[[ Data excerpt, beginning ]]

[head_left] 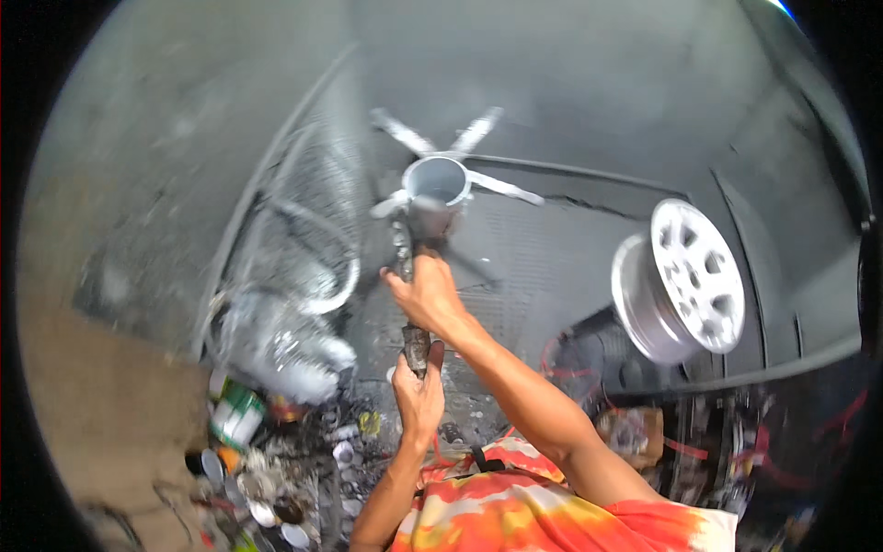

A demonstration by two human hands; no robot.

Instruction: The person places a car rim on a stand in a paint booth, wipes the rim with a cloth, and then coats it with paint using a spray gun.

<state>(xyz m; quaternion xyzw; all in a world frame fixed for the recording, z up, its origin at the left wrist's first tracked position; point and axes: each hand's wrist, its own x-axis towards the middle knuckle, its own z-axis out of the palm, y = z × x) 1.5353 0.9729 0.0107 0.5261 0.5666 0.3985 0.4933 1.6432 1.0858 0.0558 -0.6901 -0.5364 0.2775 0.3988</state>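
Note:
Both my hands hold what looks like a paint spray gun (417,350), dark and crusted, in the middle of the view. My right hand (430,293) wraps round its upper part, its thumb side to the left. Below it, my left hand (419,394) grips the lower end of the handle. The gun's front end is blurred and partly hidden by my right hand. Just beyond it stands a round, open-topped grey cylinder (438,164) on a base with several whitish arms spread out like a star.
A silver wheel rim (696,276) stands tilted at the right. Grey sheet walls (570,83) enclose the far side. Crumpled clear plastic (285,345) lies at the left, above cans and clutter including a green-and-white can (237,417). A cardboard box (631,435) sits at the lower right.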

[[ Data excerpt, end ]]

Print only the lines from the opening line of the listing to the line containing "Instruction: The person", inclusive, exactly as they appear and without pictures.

▸ **Result for this exercise**
[head_left] 

A demonstration by two human hands; no robot.

Instruction: The person places a car rim on a stand in a paint booth, wipes the rim with a cloth, and then coats it with paint using a spray gun.

No additional output is expected for this exercise.